Each party will make all applications, execute all documents and do or procure all other acts and things reasonable and necessary to implement and carry out its obligations under, and the intention of, this agreement.

[6]                  After the parties entered into these agreements, there was correspondence between their solicitors, the outcome of which was that the period provided for in    cl 20.3(b)(iii) was extended so that Long Capital Holdings had until 25 August 2017 to submit a development plan (or development plans) to Jacks Point Village for approval.

[7]                  It is common ground that Long Capital Holdings did not submit a development plan.

[8]                  On 25 August 2017, Long Capital Holdings’ solicitors wrote to Jacks Point Village’s solicitors saying that, as cl 20.3(b)(iii) had not been satisfied, the agreements were “… at an end for non-satisfaction of that condition …” and requesting the repayment of the deposits it had paid.

[9]                  There followed correspondence between the parties’ solicitors in which diametrically opposed interpretations of the contract were advanced.

[10]              Jacks Point Village now sues Long Capital Holdings seeking an order that it is entitled to retain the deposits (together with interest) under cl 26.1(b)(i). It seeks summary judgment. Long Capital Holdings denies that Jacks Point Village is entitled to the remedy it seeks, counterclaims for an order entitling it to the return of the deposits it paid pursuant to cl 10.8(5), and of course opposes the application for summary judgment.

Summary judgment

[11]The principles relating to summary judgment are well settled.

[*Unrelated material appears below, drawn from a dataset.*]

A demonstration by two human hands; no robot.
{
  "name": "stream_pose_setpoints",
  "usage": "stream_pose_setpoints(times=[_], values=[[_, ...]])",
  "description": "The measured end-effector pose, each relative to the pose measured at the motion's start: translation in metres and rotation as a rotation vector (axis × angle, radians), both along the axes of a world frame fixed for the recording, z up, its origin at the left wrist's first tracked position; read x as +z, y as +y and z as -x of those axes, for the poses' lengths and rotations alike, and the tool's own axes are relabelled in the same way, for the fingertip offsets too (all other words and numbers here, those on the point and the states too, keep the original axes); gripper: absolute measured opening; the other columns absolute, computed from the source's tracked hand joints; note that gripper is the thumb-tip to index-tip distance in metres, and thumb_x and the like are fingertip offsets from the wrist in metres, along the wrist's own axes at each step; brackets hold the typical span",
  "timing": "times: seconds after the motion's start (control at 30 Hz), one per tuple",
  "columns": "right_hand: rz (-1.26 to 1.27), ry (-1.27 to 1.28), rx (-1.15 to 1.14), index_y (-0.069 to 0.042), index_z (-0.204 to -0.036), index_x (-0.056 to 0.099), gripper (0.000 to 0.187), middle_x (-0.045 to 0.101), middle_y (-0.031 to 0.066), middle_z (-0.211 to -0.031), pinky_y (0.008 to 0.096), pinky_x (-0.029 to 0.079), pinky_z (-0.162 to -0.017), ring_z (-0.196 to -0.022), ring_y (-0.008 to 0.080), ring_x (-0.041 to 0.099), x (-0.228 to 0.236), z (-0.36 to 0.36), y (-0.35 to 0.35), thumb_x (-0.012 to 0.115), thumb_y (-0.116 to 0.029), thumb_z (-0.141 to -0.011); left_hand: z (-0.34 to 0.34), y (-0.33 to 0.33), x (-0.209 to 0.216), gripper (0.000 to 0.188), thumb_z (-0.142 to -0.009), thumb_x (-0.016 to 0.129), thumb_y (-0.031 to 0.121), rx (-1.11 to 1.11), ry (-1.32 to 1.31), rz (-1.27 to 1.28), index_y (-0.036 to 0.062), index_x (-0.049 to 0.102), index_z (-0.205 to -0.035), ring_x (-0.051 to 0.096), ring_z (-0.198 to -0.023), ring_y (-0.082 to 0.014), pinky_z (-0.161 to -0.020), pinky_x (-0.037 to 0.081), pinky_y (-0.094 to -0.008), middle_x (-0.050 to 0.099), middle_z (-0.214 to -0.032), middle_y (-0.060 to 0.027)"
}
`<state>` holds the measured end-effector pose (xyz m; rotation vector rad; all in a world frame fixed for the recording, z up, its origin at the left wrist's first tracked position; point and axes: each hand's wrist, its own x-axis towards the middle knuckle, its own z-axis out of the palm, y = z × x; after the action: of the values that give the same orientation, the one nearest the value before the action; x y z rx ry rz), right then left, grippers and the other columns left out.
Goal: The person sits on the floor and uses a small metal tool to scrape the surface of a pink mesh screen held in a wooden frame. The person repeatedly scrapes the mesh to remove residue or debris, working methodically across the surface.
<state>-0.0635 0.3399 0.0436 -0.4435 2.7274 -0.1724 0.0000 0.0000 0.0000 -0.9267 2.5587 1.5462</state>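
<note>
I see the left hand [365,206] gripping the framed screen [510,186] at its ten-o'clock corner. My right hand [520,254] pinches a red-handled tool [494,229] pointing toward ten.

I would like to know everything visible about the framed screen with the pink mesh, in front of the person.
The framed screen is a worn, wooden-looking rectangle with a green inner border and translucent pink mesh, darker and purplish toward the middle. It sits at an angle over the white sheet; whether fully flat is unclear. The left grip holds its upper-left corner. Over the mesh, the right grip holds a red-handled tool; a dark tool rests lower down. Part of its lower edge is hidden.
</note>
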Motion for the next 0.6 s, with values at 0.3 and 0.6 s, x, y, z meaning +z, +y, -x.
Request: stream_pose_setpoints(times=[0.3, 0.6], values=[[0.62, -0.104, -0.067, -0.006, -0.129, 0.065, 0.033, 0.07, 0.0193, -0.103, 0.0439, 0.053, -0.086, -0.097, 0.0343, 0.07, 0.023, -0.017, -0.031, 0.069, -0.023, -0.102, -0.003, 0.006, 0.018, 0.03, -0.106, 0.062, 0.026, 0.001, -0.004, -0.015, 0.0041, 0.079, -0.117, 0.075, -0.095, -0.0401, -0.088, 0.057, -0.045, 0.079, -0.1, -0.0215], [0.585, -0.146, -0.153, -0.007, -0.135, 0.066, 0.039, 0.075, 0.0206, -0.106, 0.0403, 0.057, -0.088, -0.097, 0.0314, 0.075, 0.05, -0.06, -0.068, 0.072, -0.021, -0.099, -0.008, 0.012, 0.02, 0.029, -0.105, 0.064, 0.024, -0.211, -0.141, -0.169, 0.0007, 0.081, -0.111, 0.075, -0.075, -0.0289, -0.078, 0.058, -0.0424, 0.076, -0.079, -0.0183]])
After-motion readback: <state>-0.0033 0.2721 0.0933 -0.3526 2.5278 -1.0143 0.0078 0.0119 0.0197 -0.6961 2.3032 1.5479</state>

[12]              The leading case is the Court of Appeal’s judgment in Krukziener v Hanover Finance Ltd, in which the Court summarised the position in these terms:1

The question on a summary judgment application is whether the defendant has no defence to the claim; that is, that there is no real question to be tried: Pemberton v Chappell [1987] 1 NZLR 1 (CA) at 3. The Court must be left without any real doubt or uncertainty. The onus is on the plaintiff, but where its evidence is sufficient to show there is no defence, the defendant will have to respond if the application is to be defeated: MacLean v Stewart (1997) 11 PRNZ 66 (CA). The court will not normally resolve material conflicts of evidence or assess the credibility of deponents. But it need not accept uncritically evidence that is inherently lacking in credibility, as, for example, where the evidence is inconsistent with undisputed contemporary documents or other statements by the same deponent, or is inherently improbable: Eng Mee Yong v Letchumanan [1980] AC 331 (PC) at 341. In the end the court’s assessment of the evidence is a matter of judgment. The court may take a robust and realistic approach where the facts warrant it: Bilbie Dymock

Corporation Ltd v Patel (1987) 1 PRNZ 84 (CA).

The competing arguments

[13]              The essential submission advanced  on  Jacks  Point  Village’s  behalf  by  Ms Hammer is that Long Capital Holdings breached a contractual obligation to submit a development plan for approval and is not entitled to rely on its own breach to avoid its contractual obligations.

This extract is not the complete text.